All of lore.kernel.org
 help / color / mirror / Atom feed
From: Peter Lieven <pl@kamp.de>
To: Kevin Wolf <kwolf@redhat.com>
Cc: Paolo Bonzini <pbonzini@redhat.com>,
	ronniesahlberg@gmail.com, qemu-devel@nongnu.org,
	stefanha@redhat.com, mreitz@redhat.com
Subject: Re: [Qemu-devel] [PATCH 4/4] block: avoid creating oversized writes in multiwrite_merge
Date: Tue, 23 Sep 2014 11:52:23 +0200	[thread overview]
Message-ID: <542142D7.3040006@kamp.de> (raw)
In-Reply-To: <20140923094729.GD3871@noname.str.redhat.com>

On 23.09.2014 11:47, Kevin Wolf wrote:
> Am 23.09.2014 um 11:32 hat Peter Lieven geschrieben:
>> On 23.09.2014 10:59, Kevin Wolf wrote:
>>> Am 23.09.2014 um 08:15 hat Peter Lieven geschrieben:
>>>> On 22.09.2014 21:06, Paolo Bonzini wrote:
>>>>> Il 22/09/2014 11:43, Peter Lieven ha scritto:
>>>>>> This series aims not at touching default behaviour. The default for max_transfer_length
>>>>>> is 0 (no limit). max_transfer_length is a limit that MUST be satisfied otherwise the request
>>>>>> will fail. And Patch 2 aims at catching this fail earlier in the stack.

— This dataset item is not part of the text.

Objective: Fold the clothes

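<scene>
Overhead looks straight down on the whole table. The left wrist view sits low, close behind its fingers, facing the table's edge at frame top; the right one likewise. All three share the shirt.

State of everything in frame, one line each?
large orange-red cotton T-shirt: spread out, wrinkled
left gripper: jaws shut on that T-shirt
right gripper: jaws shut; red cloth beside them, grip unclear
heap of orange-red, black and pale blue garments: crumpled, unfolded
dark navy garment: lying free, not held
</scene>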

>>>>> Understood.  But the right fix is to avoid that backend limits transpire
>>>>> into guest ABI, not to catch the limits earlier.  So the right fix would
>>>>> be to implement request splitting.
>>>> Since you proposed to add traces for this would you leave those in?
>>>> And since iSCSI is the only user of this at the moment would you
>>>> go for implementing this check in the iSCSI block layer?
>>>>
>>>> As for the split logic would you think it is enough to build new qiov's
>>>> out of the too big iov without copying the contents? This would work
>>>> as long as a single iov inside the qiov is not bigger the max_transfer_length.
>>>> Otherwise I would need to allocate temporary buffers and copy around.
>>> You can split single iovs, too. There are functions that make this very
>>> easy, they copy a sub-qiov with a byte granularity offset and length
>>> (qemu_iovec_concat and friends). qcow2 uses the same to split requests
>>> at (fragmented) cluster boundaries.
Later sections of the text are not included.